Loved the Ben Franklin link, only you would have found that!

Oct 25 07 - 11:55am
R

Um, Amnesia Man sounds like Married Man.

Oct 26 07 - 12:04am
sd23

erin-
are you not with ewok anymore? what happened? did i miss that? i had a little crush on both of you, so...
i want to have that blogger/commentor slumber party!
xoxo,
d

Oct 25 07 - 7:59pm
gmr

One other point on this "flaky" guy. She's in her forties. So is he. He wants to have occasional casual sex BECAUSE HE CAN! I'm in this age group, and many women I meet are divorced, had and raised kids, and don't see any need to have a more formal relationship. If he's looking good in his forties, he's got lots of women who also want occasional and casual. If she wants a relationship, she needs to say so, and accept the end of the play dates if he says no.

Oct 26 07 - 1:38am
GS

" All men just want sex"

" I tell him I'll hang out and then I cancel. One minute I'm flirting like a madwoman, the next I'm pulling away. Who's more of a sleaze? "

Nice.

Well reasoned.

Thank you very much.

Gregory Sayles

mckernan@swbell.net

Oct 26 07 - 9:12am
REM

SD: I asked the same thing a couple of months back. Erin said it had come to an end (and I had the same reaction -- I was rooting for them both), but was too discreet to give details.

Oct 29 07 - 3:55am
SG

The Ben Franklin quote is a classic, I've never even heard of it before. Nice.

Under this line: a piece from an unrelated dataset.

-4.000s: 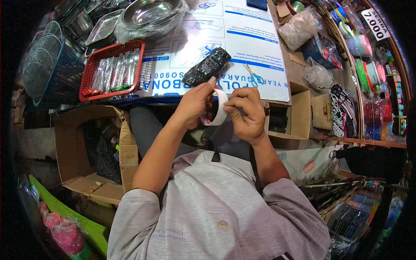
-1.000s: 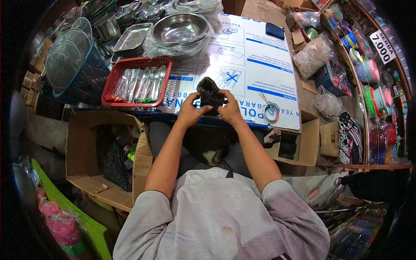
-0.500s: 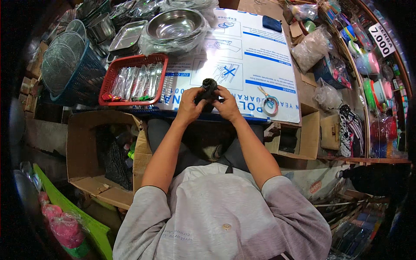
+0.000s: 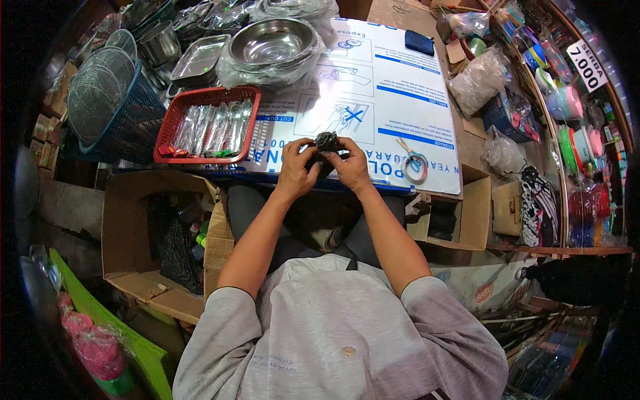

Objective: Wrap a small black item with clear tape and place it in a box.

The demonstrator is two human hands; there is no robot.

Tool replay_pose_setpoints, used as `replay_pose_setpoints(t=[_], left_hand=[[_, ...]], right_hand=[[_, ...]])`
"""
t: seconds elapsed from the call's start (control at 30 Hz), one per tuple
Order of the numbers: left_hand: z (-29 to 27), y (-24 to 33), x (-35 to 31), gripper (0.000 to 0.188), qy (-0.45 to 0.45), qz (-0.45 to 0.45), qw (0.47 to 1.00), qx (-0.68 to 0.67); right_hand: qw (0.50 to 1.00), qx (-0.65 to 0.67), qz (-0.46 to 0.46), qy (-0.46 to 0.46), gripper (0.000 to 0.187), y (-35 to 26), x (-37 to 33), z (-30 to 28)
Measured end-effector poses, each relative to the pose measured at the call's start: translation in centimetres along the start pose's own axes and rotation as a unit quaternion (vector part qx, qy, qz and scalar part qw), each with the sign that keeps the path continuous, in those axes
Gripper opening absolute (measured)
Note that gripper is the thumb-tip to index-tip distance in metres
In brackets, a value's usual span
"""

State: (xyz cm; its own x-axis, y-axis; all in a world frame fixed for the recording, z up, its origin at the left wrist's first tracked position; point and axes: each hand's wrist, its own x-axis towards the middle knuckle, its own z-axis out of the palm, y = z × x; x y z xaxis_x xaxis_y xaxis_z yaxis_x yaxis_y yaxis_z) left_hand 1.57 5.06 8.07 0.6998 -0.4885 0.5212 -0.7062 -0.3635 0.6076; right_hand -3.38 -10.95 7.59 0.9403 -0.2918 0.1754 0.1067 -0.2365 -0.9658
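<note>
One crowded wooden shelf at the right edge; white printed sheet as work surface, upper center. Open cardboard box at middle left, smaller box right of center. Blue basket with wire sieves, upper left; beside it, red basket of wrapped cutlery, below a metal bowl. Mid-frame, left hand and right hand with fingers closed around a black bundle, partly hidden, over the sheet's lower edge. To its right, tape roll overlapping scissors.
</note>
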Motion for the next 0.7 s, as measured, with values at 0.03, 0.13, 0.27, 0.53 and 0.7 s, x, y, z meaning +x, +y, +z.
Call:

As for the guy disappearing on her for weeks at a time and then acting like they're still in the middle of the same conversation, I've had that exact same thing happen to me with one woman I was dating, and it's not cool, so I tend to sympathize with her. I think what it comes down to is just two people who want very different things out of each other, to the extent that it's probably irreconcilable.

Oct 31 07 - 5:48pm
br

Hi Miss Information.
I was reading your advice to Demure. At one point you said:

>>"All men just want sex."

And then at the very end you say:

>>"As hard as it is, you have to not try to form ideas and biases against entire genders and people you haven't even met yet...you come across bitter and jaded."

Tell me. Do you ever read your column once you finish writing it? You know, to make sure the message is coherent.
This is hypocritical misinformation, MISS INFORMATION.

Nov 07 07 - 3:39pm
am

Learn to read, br. She's paraphrasing the letter she was sent. Sheesh.